3.3. B7 Family Immune Checkpoints

The B7 family proteins have been excessively studied for their role in tumor immune evasion. The two major types of B7 proteins are B7-1 (CD80) and B7-2 (CD86), which, upon binding to CD28 on T-cells, induce a stimulatory response and, when binding to CTLA-4, produce an inhibitory signal. The co-inhibitory immune checkpoint B7 homolog 3 (B7-H3, CD276), with an unknown receptor, may also be involved in the immune evasion of brain tumors and, to an extent, MB. B7-H3 has been found to be highly overexpressed in a wide range of solid cancers and its overexpression has been associated with disease severity and poor clinical outcome. However, currently, only two clinical trials that assessed anti-B7-H3 antibodies, namely 8H9 and MGA271, in glioma and other B7-H3-associated cancers, have posted preliminary results that confirm their safety and efficacy [83,84].
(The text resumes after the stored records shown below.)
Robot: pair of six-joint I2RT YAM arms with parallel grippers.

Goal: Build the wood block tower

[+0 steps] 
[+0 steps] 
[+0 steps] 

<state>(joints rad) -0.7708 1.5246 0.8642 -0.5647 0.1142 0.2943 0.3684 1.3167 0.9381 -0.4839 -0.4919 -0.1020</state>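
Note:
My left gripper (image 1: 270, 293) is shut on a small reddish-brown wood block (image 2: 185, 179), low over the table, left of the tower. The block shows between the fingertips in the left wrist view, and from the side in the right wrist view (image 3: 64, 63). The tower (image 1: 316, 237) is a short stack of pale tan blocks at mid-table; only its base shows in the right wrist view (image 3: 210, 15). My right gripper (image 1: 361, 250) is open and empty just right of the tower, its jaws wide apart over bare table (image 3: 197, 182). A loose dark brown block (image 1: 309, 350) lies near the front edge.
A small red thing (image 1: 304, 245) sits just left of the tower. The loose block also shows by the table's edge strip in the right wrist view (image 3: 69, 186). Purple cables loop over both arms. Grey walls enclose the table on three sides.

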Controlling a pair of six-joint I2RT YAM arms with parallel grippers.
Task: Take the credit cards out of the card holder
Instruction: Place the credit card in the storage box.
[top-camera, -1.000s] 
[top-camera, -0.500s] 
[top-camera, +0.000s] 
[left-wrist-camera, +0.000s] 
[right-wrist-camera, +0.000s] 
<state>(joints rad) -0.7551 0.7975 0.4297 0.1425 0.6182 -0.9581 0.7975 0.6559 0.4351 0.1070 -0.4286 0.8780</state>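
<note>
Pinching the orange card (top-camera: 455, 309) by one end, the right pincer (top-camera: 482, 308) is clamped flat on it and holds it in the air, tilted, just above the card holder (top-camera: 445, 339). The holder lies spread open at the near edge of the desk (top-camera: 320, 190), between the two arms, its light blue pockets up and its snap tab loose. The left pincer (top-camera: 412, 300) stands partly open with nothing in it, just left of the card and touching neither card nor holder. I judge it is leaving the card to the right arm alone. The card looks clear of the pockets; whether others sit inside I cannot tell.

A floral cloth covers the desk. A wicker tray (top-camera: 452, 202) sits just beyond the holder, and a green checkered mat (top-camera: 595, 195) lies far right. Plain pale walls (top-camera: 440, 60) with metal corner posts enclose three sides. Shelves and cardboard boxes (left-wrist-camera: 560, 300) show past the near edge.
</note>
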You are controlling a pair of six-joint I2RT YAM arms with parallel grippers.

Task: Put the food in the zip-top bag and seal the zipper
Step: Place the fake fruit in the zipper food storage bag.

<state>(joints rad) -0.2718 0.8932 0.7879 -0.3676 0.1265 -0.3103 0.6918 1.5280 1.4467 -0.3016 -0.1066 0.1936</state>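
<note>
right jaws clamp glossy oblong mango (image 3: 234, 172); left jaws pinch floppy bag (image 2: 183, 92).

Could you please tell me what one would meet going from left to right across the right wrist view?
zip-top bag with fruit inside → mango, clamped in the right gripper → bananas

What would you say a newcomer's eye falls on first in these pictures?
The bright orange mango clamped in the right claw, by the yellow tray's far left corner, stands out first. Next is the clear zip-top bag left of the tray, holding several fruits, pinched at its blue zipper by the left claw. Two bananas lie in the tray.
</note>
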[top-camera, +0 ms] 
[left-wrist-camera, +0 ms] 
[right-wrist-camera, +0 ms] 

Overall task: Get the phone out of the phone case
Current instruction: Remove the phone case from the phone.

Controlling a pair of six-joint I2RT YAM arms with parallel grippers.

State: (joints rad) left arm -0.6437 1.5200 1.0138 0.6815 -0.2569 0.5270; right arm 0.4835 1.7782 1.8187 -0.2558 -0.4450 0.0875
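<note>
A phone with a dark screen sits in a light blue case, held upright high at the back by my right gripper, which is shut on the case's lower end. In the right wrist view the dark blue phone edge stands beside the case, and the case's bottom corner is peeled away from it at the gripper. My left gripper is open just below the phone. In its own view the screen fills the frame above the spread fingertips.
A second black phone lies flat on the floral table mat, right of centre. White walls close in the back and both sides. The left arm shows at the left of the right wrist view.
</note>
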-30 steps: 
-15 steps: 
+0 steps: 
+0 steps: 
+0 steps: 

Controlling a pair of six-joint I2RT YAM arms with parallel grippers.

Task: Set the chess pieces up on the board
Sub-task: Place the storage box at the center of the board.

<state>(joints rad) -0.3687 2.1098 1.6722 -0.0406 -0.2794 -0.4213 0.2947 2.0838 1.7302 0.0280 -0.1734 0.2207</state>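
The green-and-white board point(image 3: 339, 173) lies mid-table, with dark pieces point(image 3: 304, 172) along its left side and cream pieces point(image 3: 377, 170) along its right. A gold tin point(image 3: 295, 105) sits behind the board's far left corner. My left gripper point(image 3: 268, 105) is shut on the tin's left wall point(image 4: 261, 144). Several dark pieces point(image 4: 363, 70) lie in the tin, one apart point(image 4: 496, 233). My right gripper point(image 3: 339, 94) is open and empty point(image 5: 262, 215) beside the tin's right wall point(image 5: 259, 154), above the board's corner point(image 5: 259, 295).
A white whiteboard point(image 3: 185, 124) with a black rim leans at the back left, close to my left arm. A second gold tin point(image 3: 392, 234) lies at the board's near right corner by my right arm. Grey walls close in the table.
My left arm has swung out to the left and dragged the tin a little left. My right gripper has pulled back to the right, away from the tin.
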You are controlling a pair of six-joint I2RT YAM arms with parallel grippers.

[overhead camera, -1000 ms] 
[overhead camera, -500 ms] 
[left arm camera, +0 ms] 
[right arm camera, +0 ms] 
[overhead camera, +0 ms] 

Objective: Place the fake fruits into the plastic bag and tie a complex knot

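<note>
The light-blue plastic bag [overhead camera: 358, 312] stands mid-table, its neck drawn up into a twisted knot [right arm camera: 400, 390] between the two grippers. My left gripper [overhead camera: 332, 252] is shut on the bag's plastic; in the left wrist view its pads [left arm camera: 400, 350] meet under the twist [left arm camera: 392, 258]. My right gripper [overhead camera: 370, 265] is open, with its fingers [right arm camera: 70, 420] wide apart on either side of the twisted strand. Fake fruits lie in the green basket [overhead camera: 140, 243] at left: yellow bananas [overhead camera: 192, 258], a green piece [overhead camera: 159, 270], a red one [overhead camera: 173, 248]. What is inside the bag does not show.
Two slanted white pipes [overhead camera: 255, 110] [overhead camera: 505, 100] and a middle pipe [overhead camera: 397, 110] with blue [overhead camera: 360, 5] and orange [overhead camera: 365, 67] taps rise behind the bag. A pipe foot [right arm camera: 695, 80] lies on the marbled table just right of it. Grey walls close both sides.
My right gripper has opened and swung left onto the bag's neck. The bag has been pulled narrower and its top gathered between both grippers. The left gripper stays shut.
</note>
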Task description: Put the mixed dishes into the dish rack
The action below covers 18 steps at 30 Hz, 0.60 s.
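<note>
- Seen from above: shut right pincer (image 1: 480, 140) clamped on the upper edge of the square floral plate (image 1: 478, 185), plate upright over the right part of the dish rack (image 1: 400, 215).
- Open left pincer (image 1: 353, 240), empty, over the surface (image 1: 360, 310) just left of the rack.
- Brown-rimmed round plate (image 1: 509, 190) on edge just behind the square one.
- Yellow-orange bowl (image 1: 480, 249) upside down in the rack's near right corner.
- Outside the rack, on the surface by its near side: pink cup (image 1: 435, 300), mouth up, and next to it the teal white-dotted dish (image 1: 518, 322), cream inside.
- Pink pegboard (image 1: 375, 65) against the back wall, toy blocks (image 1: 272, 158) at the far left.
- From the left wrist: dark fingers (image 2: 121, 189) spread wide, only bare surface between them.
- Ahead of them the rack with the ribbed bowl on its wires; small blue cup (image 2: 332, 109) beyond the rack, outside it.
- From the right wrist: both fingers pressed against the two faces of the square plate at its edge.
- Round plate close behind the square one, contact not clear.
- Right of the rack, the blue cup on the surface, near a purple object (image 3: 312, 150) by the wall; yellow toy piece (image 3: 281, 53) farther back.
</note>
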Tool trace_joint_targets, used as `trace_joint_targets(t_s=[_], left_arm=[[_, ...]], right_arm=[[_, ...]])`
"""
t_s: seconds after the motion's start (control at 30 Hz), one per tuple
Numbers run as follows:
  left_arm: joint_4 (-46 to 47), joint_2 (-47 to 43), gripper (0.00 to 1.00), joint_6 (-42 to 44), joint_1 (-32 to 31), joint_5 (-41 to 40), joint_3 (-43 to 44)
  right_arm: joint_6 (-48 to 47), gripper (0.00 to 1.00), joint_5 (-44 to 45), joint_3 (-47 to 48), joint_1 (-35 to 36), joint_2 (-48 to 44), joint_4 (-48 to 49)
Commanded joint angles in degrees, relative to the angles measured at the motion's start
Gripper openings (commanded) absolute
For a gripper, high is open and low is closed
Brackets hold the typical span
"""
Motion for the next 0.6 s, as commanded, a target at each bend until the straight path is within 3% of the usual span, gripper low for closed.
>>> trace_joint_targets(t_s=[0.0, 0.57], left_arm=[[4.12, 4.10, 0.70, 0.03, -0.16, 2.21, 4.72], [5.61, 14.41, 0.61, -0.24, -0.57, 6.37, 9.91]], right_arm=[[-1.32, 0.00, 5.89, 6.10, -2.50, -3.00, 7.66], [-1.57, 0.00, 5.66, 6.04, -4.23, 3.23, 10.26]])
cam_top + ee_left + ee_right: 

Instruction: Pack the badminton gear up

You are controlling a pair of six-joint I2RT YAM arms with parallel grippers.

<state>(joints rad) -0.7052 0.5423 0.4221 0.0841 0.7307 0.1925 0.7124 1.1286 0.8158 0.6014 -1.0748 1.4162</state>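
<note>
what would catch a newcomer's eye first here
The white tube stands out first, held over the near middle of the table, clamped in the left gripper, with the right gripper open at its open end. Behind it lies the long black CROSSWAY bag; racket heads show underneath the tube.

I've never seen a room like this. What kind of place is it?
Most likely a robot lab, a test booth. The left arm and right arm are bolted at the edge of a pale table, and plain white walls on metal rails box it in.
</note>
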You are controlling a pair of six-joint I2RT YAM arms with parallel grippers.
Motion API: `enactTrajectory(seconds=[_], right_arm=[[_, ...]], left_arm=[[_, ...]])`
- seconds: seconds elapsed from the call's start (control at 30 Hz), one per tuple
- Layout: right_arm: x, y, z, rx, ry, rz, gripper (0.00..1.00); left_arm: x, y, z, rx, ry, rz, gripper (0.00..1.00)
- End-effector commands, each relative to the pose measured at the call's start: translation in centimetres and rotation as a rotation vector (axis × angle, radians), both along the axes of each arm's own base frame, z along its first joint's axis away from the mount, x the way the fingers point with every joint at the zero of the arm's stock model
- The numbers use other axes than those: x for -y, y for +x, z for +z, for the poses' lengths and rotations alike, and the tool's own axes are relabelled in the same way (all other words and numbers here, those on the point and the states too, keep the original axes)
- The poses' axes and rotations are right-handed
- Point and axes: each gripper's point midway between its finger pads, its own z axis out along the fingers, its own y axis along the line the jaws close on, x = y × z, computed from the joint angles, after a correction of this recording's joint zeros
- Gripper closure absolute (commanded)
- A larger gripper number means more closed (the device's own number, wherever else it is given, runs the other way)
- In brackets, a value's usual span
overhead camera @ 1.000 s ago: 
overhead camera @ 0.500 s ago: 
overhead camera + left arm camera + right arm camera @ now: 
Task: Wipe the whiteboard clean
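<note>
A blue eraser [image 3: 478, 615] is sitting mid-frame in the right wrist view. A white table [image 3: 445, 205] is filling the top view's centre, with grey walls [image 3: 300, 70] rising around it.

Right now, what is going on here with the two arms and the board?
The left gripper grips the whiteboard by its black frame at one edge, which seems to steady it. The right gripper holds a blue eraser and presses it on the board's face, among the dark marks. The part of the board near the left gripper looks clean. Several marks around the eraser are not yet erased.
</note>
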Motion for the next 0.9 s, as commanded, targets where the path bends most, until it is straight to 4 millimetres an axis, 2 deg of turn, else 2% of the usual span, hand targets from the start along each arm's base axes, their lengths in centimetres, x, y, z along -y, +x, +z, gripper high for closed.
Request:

In MB, B7-H3 was found to be overexpressed in all subgroups [85]. Subsequently, further research confirmed the role of B7-H3 in MYC⁺ MB tumors and the viability of B7-H3 as a target for immunotherapy in MB [20]. Based on this datamining study, it was concluded that expression of B7-H3 is positively correlated with shorter overall survival and that its expression is especially elevated in the more aggressive subgroups G3 and G4. Moreover, in cell lines of MB, they found that MYC promotes B7-H3 expression and that inhibition of MYC could induce downregulation of B7-H3. Further examination revealed a role for miR-29, a micro-RNA known to be involved in tumor suppression [86]. MYC is involved in micro-RNA repression and it was shown to bind the promoter of micro-RNA miR-29, resulting in the downregulation of miR-29 [87]. miR-29 can bind the 3′ untranslated region of B7-H3, resulting in the downregulation of B7-H3 [88]. In MB MYC⁺ MB tumors, the downregulation of miR-29 can, therefore, result in a negative feedback loop between MYC, miR29, and B7-H3 and, in turn, inhibit angiogenesis [20].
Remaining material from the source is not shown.